▶ _RECORDS_:
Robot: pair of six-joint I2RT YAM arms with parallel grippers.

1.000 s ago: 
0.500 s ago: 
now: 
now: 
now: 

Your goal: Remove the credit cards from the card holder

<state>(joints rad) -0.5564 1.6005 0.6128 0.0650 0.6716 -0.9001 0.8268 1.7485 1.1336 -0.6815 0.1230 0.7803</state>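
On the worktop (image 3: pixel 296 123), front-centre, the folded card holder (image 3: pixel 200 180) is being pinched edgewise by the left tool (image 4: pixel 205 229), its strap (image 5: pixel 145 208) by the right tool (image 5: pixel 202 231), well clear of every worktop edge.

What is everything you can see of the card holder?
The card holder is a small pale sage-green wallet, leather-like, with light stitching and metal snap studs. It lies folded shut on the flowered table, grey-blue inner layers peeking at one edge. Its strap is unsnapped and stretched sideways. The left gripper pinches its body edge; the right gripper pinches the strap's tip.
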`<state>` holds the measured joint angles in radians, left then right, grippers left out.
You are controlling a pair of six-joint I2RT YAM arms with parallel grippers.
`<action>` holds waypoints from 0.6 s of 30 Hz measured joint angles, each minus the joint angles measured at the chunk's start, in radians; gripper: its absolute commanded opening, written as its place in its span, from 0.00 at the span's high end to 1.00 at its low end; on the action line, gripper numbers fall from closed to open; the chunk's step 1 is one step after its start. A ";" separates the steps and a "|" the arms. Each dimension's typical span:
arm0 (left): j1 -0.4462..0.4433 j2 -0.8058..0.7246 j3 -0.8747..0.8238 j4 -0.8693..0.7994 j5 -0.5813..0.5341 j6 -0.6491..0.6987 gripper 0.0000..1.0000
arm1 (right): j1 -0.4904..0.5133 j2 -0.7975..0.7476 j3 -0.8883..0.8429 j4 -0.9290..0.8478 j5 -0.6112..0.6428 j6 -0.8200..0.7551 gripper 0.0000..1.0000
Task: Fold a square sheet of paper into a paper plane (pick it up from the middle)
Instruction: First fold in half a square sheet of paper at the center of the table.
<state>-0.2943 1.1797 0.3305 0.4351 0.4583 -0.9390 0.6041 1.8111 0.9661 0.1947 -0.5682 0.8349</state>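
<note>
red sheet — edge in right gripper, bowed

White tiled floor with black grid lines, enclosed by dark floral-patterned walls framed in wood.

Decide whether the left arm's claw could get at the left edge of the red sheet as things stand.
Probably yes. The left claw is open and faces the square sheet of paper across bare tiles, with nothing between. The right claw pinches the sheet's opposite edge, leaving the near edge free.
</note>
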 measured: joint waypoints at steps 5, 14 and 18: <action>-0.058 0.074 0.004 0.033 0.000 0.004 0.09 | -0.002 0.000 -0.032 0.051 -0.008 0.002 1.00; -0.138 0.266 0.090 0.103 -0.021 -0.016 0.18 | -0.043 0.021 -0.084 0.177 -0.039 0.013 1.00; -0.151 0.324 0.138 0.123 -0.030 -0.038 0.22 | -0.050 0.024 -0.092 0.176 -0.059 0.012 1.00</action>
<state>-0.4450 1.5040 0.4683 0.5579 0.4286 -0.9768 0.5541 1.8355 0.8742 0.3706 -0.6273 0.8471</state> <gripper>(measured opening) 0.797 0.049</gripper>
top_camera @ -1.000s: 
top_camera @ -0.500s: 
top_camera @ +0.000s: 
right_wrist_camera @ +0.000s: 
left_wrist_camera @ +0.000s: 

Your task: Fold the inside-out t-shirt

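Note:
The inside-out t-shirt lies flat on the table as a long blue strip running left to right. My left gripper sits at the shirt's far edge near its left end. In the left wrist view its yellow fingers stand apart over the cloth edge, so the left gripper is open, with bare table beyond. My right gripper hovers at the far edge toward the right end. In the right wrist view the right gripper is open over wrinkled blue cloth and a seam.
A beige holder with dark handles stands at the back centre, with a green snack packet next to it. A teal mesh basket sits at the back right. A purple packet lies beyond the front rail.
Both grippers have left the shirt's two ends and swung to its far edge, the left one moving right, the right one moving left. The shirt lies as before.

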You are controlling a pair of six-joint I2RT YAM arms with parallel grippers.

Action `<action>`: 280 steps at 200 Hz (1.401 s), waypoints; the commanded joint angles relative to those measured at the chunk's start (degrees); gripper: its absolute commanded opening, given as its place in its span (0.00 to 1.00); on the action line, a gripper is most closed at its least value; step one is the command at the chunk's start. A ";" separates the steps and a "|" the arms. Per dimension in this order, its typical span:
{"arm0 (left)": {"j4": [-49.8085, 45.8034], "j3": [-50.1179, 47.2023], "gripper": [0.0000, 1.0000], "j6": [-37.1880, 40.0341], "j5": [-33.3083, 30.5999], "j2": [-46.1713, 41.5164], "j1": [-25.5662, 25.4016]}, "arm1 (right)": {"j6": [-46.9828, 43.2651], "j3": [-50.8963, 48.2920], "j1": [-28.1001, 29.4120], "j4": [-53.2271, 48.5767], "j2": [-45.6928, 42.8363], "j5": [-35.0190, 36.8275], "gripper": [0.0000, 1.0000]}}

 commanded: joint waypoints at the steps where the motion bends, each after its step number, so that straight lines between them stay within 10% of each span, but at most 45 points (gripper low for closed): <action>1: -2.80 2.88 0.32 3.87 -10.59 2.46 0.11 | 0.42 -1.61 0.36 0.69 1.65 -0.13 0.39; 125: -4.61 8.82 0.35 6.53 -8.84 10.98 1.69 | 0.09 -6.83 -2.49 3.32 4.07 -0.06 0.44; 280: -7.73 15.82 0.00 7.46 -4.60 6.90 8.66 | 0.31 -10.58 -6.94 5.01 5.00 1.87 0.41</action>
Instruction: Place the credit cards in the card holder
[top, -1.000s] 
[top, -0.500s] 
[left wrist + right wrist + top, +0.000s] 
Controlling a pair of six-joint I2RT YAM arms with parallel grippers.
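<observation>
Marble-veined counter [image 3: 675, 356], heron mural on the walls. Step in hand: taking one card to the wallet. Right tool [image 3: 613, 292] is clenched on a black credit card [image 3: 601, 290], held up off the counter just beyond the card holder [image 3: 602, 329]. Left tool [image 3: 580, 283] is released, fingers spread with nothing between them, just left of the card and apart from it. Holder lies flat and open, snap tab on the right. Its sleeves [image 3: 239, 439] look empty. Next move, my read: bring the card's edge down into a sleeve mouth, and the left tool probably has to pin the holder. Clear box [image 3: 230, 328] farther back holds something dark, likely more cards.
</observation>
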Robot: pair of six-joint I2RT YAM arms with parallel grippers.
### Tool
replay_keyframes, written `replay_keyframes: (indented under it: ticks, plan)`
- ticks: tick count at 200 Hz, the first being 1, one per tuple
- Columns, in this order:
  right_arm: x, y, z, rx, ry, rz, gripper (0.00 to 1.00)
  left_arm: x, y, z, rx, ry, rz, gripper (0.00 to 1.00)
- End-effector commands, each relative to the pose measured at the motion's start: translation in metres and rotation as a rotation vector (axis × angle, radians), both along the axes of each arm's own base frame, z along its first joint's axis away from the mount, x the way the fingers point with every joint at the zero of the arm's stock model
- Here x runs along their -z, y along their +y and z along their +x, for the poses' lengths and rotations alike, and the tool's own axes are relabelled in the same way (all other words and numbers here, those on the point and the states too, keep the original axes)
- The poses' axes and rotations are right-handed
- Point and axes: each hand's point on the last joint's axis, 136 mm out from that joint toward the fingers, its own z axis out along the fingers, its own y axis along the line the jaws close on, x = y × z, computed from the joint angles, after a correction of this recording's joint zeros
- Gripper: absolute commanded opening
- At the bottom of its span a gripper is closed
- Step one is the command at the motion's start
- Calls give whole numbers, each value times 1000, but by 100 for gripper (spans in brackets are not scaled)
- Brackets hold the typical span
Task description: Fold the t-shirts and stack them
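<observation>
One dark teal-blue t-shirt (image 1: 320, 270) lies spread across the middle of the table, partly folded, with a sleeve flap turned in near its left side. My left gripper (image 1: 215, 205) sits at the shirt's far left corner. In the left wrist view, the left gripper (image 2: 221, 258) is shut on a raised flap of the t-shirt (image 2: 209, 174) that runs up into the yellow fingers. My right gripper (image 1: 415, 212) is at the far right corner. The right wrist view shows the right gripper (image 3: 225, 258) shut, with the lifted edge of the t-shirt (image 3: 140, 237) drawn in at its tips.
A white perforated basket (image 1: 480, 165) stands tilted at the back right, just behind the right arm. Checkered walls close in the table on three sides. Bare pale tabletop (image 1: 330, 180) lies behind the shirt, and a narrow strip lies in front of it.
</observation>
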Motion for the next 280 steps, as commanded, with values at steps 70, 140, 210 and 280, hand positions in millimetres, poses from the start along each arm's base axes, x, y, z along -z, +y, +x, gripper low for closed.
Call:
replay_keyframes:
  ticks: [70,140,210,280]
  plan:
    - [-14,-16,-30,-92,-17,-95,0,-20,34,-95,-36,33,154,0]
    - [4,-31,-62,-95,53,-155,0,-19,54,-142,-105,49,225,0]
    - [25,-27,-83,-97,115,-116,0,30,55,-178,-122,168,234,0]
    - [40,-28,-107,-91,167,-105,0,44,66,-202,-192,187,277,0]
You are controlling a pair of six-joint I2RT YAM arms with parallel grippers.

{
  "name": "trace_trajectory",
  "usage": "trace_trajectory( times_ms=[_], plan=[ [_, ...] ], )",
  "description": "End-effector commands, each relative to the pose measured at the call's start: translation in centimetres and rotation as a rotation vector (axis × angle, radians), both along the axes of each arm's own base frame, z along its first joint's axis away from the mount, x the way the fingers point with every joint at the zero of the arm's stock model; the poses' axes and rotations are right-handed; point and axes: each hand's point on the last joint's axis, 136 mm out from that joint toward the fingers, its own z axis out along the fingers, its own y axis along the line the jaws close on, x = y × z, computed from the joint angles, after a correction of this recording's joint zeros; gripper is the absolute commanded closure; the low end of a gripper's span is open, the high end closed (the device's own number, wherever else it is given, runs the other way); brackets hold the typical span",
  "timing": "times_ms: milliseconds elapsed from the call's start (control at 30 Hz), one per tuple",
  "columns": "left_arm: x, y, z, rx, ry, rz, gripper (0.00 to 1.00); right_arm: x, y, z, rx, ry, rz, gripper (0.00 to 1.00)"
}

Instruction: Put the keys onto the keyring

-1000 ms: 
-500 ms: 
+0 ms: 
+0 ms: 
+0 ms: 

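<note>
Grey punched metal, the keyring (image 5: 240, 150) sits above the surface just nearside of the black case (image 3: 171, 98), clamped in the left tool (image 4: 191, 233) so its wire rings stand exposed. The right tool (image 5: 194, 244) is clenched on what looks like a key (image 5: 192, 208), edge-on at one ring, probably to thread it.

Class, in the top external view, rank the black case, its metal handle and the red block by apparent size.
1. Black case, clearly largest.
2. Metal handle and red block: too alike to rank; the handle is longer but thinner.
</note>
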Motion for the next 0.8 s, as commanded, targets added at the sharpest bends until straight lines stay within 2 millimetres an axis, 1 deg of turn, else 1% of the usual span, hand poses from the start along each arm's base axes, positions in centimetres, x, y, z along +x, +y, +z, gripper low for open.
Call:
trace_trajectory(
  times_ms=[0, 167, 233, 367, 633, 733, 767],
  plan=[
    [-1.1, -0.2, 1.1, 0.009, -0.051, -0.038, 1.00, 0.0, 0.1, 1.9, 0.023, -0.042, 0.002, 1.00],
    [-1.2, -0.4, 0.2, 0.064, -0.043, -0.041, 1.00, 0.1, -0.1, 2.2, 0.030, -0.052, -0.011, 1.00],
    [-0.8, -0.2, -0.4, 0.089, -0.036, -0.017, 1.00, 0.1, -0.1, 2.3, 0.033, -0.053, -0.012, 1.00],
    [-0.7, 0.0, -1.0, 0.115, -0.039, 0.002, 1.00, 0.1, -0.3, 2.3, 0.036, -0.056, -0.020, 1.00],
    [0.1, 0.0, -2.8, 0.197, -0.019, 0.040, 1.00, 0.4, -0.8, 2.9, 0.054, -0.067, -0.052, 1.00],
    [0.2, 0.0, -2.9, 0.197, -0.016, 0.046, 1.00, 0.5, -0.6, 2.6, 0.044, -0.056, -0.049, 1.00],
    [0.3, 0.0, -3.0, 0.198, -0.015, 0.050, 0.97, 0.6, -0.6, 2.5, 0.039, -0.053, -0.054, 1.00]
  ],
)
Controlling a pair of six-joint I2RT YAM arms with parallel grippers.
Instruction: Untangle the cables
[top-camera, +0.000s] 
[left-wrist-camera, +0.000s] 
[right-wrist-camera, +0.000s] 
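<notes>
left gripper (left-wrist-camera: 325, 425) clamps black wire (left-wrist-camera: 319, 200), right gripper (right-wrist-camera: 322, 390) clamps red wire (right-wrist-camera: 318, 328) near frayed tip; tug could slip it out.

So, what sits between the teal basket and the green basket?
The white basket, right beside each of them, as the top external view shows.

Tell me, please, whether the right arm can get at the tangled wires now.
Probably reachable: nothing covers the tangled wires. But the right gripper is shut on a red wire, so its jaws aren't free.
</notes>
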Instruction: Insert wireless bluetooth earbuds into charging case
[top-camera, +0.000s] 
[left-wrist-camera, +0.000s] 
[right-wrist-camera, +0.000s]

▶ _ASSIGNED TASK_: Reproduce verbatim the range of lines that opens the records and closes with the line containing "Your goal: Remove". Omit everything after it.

▶ _EXERCISE RESPONSE_:
Robot: pair of six-joint I2RT YAM arms with parallel grippers.

1.000 s ago: 
0.500 s ago: 
now: 
now: 
now: 

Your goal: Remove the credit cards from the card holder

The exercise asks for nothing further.